**Work task:**
With images excluded, write out each entry below exactly as given.

(Data extracted from a collection)
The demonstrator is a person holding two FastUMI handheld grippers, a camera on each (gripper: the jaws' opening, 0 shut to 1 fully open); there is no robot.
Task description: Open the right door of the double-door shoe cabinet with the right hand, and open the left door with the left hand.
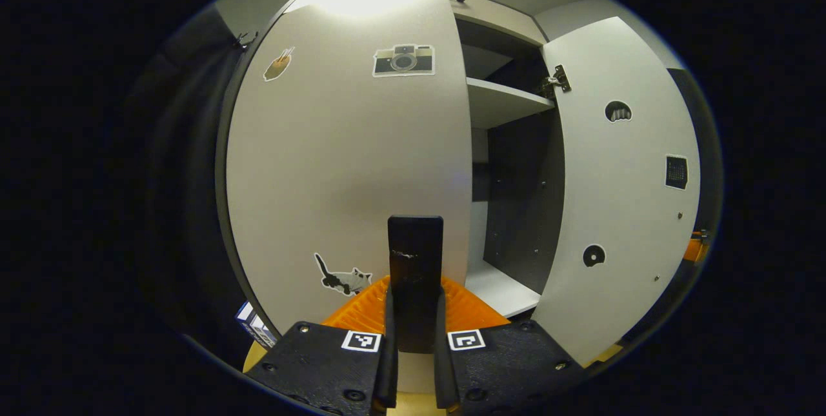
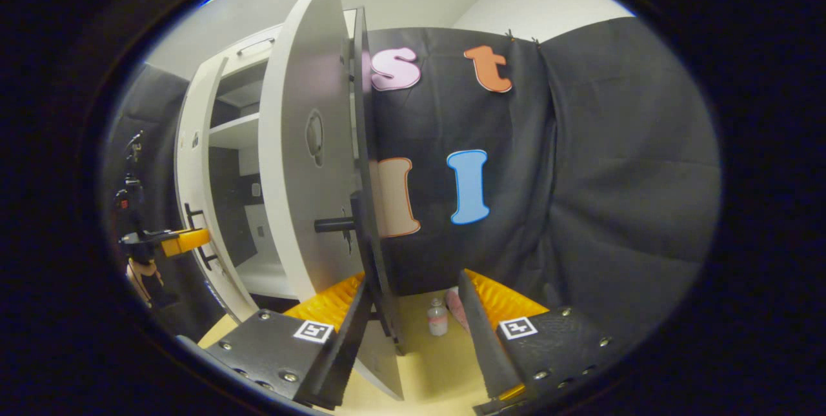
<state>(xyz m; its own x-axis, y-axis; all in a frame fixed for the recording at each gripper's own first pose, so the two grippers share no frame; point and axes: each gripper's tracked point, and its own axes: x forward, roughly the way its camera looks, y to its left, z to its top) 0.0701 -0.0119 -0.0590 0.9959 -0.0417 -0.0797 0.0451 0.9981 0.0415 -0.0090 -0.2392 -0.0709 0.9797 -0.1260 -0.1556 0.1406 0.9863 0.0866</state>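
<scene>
In the left gripper view, the left gripper (image 1: 416, 332) is right up against the pale grey left door (image 1: 348, 164) of the tall shoe cabinet. Its jaws are closed tight on the dark upright bar handle (image 1: 415, 261) fixed to that door, with one finger on each side of it. The left door stands a little way out from the cabinet, so a gap shows at its right edge. The door has stickers on it: a camera sticker (image 1: 404, 60) near the top and a small cat sticker (image 1: 343, 277) low down.

Past the gap is the dark inside of the cabinet with a white shelf (image 1: 503, 101) across it. The pale grey right door (image 1: 619, 190) is swung wide open on a metal hinge (image 1: 556, 82), and its inner face shows a few small stickers.

In the right gripper view, the right gripper (image 2: 413, 319) has its jaws spread wide. The right door's thin edge (image 2: 371, 197) stands between the two fingers, close to the left finger (image 2: 352, 326), and the right finger (image 2: 481, 332) is well apart from it. A short dark handle (image 2: 334, 225) sticks out from that door. A small clear bottle (image 2: 437, 318) stands on the yellow worktop (image 2: 426, 371) between the fingers. Far off to the left, the other gripper (image 2: 169, 240) is at the left door.
</scene>
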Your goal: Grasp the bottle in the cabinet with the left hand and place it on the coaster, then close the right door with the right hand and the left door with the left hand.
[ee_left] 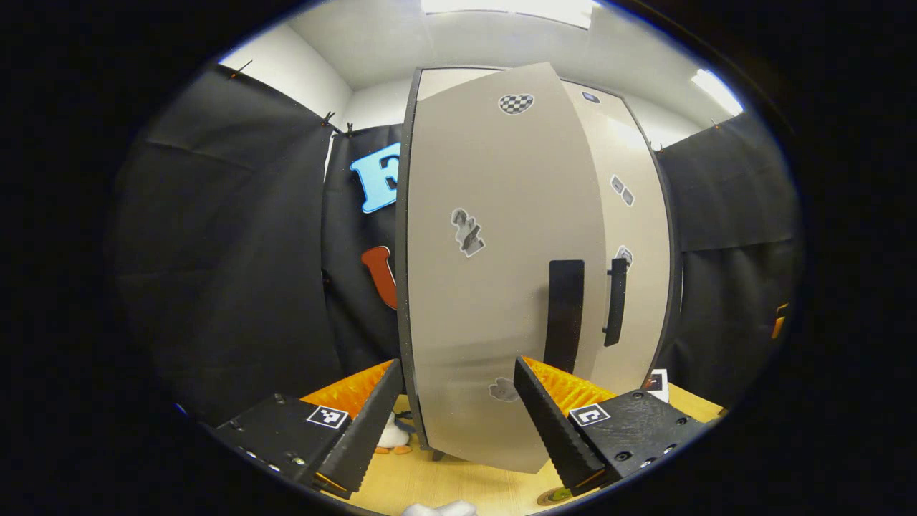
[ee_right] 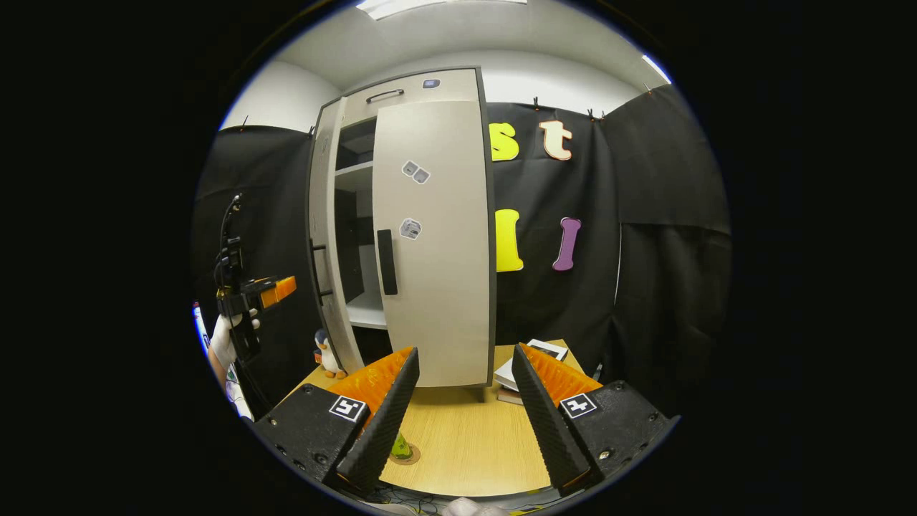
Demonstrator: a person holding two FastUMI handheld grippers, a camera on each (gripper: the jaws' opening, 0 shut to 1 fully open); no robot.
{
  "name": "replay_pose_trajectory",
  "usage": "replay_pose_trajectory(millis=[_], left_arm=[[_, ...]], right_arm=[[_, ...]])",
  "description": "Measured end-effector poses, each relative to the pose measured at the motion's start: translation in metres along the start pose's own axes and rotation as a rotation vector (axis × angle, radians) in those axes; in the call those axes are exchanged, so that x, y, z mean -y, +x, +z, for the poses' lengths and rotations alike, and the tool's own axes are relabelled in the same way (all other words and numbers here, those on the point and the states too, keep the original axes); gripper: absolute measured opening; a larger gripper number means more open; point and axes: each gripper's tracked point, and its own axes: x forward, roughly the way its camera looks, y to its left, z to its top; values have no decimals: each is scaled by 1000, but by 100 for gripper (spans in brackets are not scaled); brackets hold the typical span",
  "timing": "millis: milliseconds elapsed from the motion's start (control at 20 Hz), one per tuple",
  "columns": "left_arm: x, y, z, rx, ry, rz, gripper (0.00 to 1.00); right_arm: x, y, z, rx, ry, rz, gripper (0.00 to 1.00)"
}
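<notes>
**On the table, the bottle waits while the doors close**

On the wooden table (ee_right: 466, 437) the little green bottle (ee_right: 400, 448) stands on a round coaster (ee_right: 410, 457), partly behind a finger of the right gripper (ee_right: 464, 405). It looks small and light, and likely smooth, so it could tip if bumped.

Behind it stands the tall cabinet (ee_right: 401, 86). Its right door (ee_right: 437, 244) looks almost shut. Its left door (ee_left: 494, 272) is swung part way and sits right in front of the left gripper (ee_left: 458, 416). The door looks big, stiff and flat. A good spot to push is the bare panel near its dark handle (ee_left: 564, 315).

Both grippers have their fingers spread wide and hold nothing. A toy penguin (ee_right: 327, 352) stands by the cabinet's foot.
</notes>
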Motion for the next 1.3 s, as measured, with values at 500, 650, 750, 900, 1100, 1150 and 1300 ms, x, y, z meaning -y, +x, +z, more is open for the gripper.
replay_pose_trajectory(millis=[500,650,750,900,1100,1150,1300], left_arm=[[33,-74,4,12,-25,-43,96],[31,-96,-7,-7,-30,-29,96],[29,-108,-11,-16,-18,-17,96],[22,-117,-15,-16,13,9,96],[23,-121,-11,-6,7,16,96],[23,-121,-10,0,8,17,96],[26,-122,-12,1,0,5,96]], right_arm=[[-25,-2,22,82,12,3,82],[-30,-3,25,106,11,-10,82],[-32,-3,28,124,6,-17,82],[-38,-3,31,143,-3,-18,82],[-46,-1,23,127,-7,-7,82],[-47,-1,21,125,-5,-6,82],[-49,-3,19,127,-8,-13,82]])
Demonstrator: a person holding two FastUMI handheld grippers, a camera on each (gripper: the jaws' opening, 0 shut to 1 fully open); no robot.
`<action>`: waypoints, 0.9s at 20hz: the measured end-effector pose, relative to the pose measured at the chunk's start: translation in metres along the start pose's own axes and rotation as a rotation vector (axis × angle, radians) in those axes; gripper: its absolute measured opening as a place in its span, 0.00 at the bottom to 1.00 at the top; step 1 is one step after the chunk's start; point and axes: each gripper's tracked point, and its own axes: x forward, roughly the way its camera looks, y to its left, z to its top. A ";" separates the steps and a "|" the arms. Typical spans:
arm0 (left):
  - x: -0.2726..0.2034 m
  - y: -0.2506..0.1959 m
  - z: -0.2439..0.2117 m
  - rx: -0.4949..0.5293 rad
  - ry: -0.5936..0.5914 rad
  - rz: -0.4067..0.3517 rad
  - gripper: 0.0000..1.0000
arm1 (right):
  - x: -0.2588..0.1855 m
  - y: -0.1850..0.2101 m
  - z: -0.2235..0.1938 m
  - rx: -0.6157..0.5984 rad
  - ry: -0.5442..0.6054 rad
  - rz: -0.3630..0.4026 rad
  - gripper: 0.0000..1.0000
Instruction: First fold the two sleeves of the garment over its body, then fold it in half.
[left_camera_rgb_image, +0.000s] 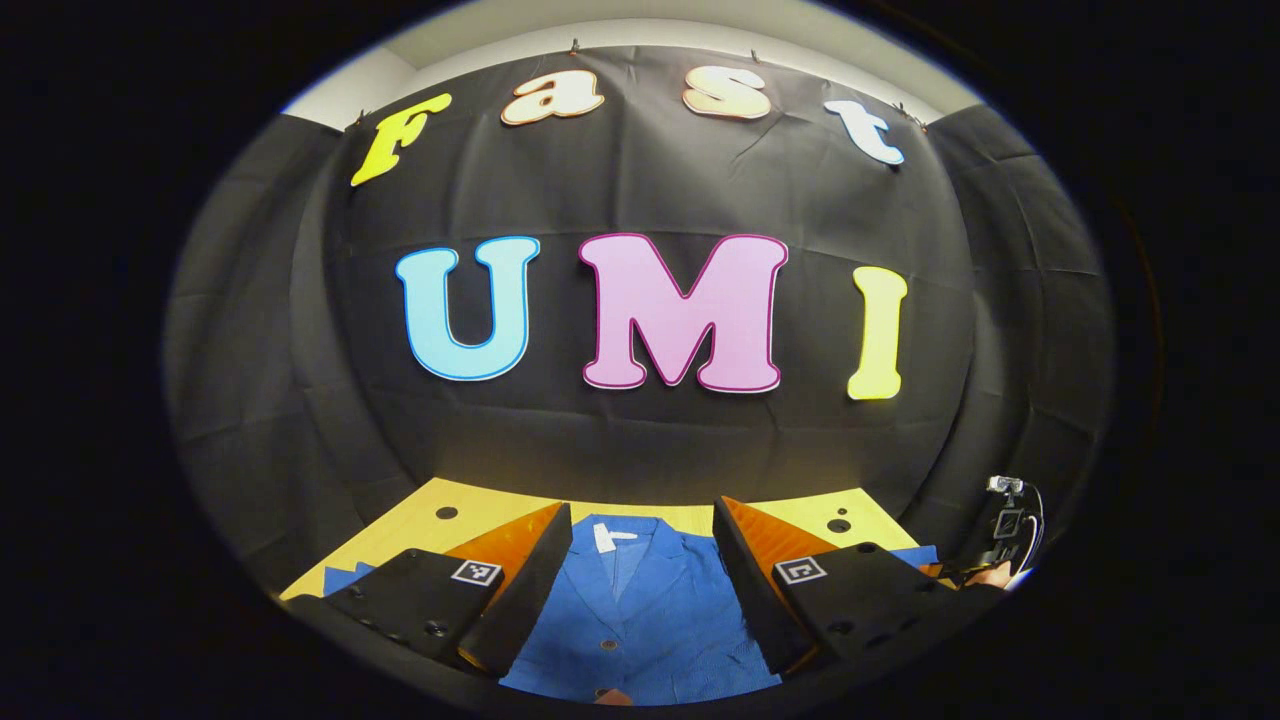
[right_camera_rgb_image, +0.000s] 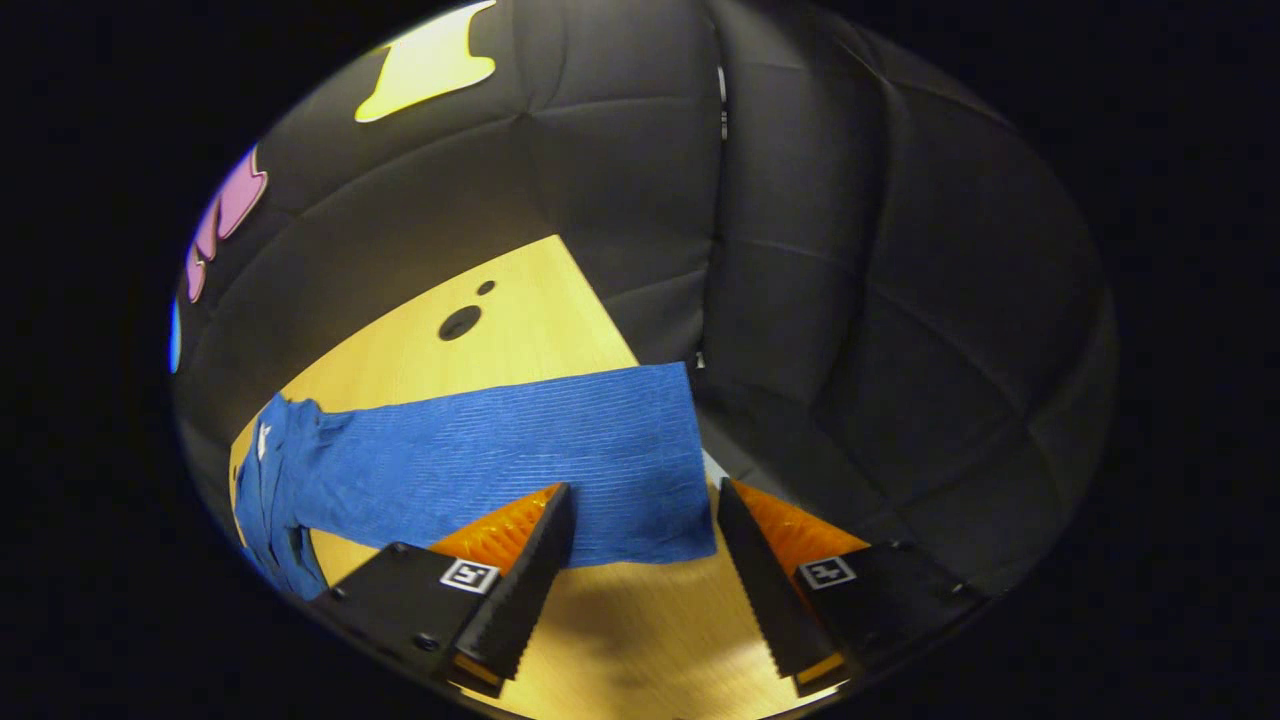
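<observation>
Dim booth, sharp focus — fisheye bending at the rims (soft shadows under the fingers (right_camera_rgb_image: 520, 590)).

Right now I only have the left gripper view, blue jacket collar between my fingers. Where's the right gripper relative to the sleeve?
Observer: In the right gripper view, the right gripper hovers open at the cuff end of the sleeve.
Operator: Is that sleeve folded yet?
Observer: No, it lies flat, stretched straight out from the jacket body across the wooden table.
Operator: Are the fingers on the cloth?
Observer: One finger overlaps the sleeve's lower edge; the other stands past the cuff, over the table. Nothing is pinched.
</observation>
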 end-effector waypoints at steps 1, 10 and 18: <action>0.001 -0.001 -0.003 -0.004 0.007 -0.004 0.81 | 0.003 -0.008 -0.002 -0.007 -0.002 -0.044 0.81; -0.011 0.020 -0.003 0.026 -0.005 -0.008 0.81 | 0.002 0.009 -0.005 0.066 0.044 -0.029 0.02; -0.034 0.062 -0.014 -0.024 -0.013 -0.010 0.81 | -0.085 0.067 0.058 -0.076 -0.248 0.024 0.01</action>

**Solution for this problem:**
The demonstrator is a person holding two FastUMI handheld grippers, a camera on each (gripper: the jaws' opening, 0 shut to 1 fully open); there is no robot.
Task description: Open the right door of the double-door shoe cabinet with the right hand, and open the left door with the left hand.
<state>(xyz m; its own x-axis, y-axis; all in a frame fixed for the recording at each gripper's own first pose, so the two grippers share no frame; point and axes: each gripper's tracked point, and its own axes: x forward, roughly the way its camera looks, y to its left, z to its top) 0.0701 -0.0119 -0.0590 0.9959 -0.0417 -0.0797 0.0451 0.9981 0.0415 -0.0090 -0.2392 -0.0709 0.9797 -0.1260 -0.1556 0.1406 0.9863 0.0866</state>
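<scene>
In the left gripper view, the left gripper (image 1: 416, 332) is right up against the pale grey left door (image 1: 348, 164) of the tall shoe cabinet. Its jaws are closed tight on the dark upright bar handle (image 1: 415, 261) fixed to that door, with one finger on each side of it. The left door stands a little way out from the cabinet, so a gap shows at its right edge. The door has stickers on it: a camera sticker (image 1: 404, 60) near the top and a small cat sticker (image 1: 343, 277) low down.

Past the gap is the dark inside of the cabinet with a white shelf (image 1: 503, 101) across it. The pale grey right door (image 1: 619, 190) is swung wide open on a metal hinge (image 1: 556, 82), and its inner face shows a few small stickers.

In the right gripper view, the right gripper (image 2: 413, 319) has its jaws spread wide. The right door's thin edge (image 2: 371, 197) stands between the two fingers, close to the left finger (image 2: 352, 326), and the right finger (image 2: 481, 332) is well apart from it. A short dark handle (image 2: 334, 225) sticks out from that door. A small clear bottle (image 2: 437, 318) stands on the yellow worktop (image 2: 426, 371) between the fingers. Far off to the left, the other gripper (image 2: 169, 240) is at the left door.
</scene>
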Your goal: Grasp the bottle in the cabinet with the left hand and place it on the coaster, then close the right door with the right hand and the left door with the left hand.
[ee_left] 
[ee_right] 
Demonstrator: a person holding two FastUMI handheld grippers, a camera on each (gripper: the jaws' opening, 0 shut to 1 fully open); no robot.
{
  "name": "replay_pose_trajectory",
  "usage": "replay_pose_trajectory(millis=[_], left_arm=[[_, ...]], right_arm=[[_, ...]])",
  "description": "Measured end-effector poses, each relative to the pose measured at the motion's start: translation in metres along the start pose's own axes and rotation as a rotation vector (axis × angle, radians) in those axes; in the call those axes are exchanged, so that x, y, z mean -y, +x, +z, for the poses' lengths and rotations alike, and the tool's own axes are relabelled in the same way (all other words and numbers here, those on the point and the states too, keep the original axes); gripper: absolute measured opening; a larger gripper number means more open; point and axes: each gripper's tracked point, and its own axes: x forward, roughly the way its camera looks, y to its left, z to its top; values have no decimals: each is scaled by 1000, but by 100 for gripper (spans in brackets are not scaled); brackets hold the typical span",
  "timing": "millis: milliseconds elapsed from the motion's start (control at 20 Hz), one per tuple",
  "columns": "left_arm: x, y, z, rx, ry, rz, gripper (0.00 to 1.00); right_arm: x, y, z, rx, ry, rz, gripper (0.00 to 1.00)"
}
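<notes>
**On the table, the bottle waits while the doors close**

On the wooden table (ee_right: 466, 437) the little green bottle (ee_right: 400, 448) stands on a round coaster (ee_right: 410, 457), partly behind a finger of the right gripper (ee_right: 464, 405). It looks small and light, and likely smooth, so it could tip if bumped.

Behind it stands the tall cabinet (ee_right: 401, 86). Its right door (ee_right: 437, 244) looks almost shut. Its left door (ee_left: 494, 272) is swung part way and sits right in front of the left gripper (ee_left: 458, 416). The door looks big, stiff and flat. A good spot to push is the bare panel near its dark handle (ee_left: 564, 315).

Both grippers have their fingers spread wide and hold nothing. A toy penguin (ee_right: 327, 352) stands by the cabinet's foot.
</notes>
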Motion for the next 1.3 s, as measured, with values at 500, 650, 750, 900, 1100, 1150 and 1300 ms, x, y, z meaning -y, +x, +z, more is open for the gripper.
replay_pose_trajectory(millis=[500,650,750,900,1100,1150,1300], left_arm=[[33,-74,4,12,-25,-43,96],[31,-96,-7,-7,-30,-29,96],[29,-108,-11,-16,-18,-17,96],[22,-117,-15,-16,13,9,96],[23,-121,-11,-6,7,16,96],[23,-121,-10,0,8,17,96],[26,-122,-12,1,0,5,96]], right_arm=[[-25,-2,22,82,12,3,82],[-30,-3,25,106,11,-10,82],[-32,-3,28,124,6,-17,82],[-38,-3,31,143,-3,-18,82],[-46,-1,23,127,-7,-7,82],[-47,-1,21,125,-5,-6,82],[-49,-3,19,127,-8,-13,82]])
Demonstrator: a person holding two FastUMI handheld grippers, a camera on each (gripper: the jaws' opening, 0 shut to 1 fully open); no robot.
`<action>`: waypoints, 0.9s at 20hz: the measured end-effector pose, relative to the pose measured at the chunk's start: translation in metres along the start pose's own axes and rotation as a rotation vector (axis × angle, radians) in those axes; gripper: its absolute measured opening as a place in its span, 0.00 at the bottom to 1.00 at the top; step 1 is one step after the chunk's start; point and axes: each gripper's tracked point, and its own axes: x forward, roughly the way its camera looks, y to its left, z to its top. A ";" separates the steps and a "|" the arms. Typical spans:
arm0 (left):
  - x: -0.2726..0.2034 m
  - y: -0.2506..0.1959 m
  - z: -0.2439..0.2117 m
  - rx: -0.4949..0.5293 rad
  - ry: -0.5936..0.5914 rad
  - rz: -0.4067..0.3517 rad
  - gripper: 0.0000..1.0000
arm1 (right):
  - x: -0.2588..0.1855 m
  - y: -0.1850..0.2101 m
  - z: -0.2235..0.1938 m
  - rx: -0.6157..0.5984 rad
  - ry: -0.5442..0.6054 rad
  - rz: -0.3630..0.4026 rad
  - gripper: 0.0000..1.0000
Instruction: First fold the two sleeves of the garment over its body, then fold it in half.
[left_camera_rgb_image, +0.000s] 
[right_camera_rgb_image, +0.000s] 
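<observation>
Dim booth, sharp focus — fisheye bending at the rims (soft shadows under the fingers (right_camera_rgb_image: 520, 590)).

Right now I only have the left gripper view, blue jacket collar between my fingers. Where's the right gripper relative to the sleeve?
Observer: In the right gripper view, the right gripper hovers open at the cuff end of the sleeve.
Operator: Is that sleeve folded yet?
Observer: No, it lies flat, stretched straight out from the jacket body across the wooden table.
Operator: Are the fingers on the cloth?
Observer: One finger overlaps the sleeve's lower edge; the other stands past the cuff, over the table. Nothing is pinched.
</observation>
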 end-effector waypoints at steps 1, 10 and 18: <action>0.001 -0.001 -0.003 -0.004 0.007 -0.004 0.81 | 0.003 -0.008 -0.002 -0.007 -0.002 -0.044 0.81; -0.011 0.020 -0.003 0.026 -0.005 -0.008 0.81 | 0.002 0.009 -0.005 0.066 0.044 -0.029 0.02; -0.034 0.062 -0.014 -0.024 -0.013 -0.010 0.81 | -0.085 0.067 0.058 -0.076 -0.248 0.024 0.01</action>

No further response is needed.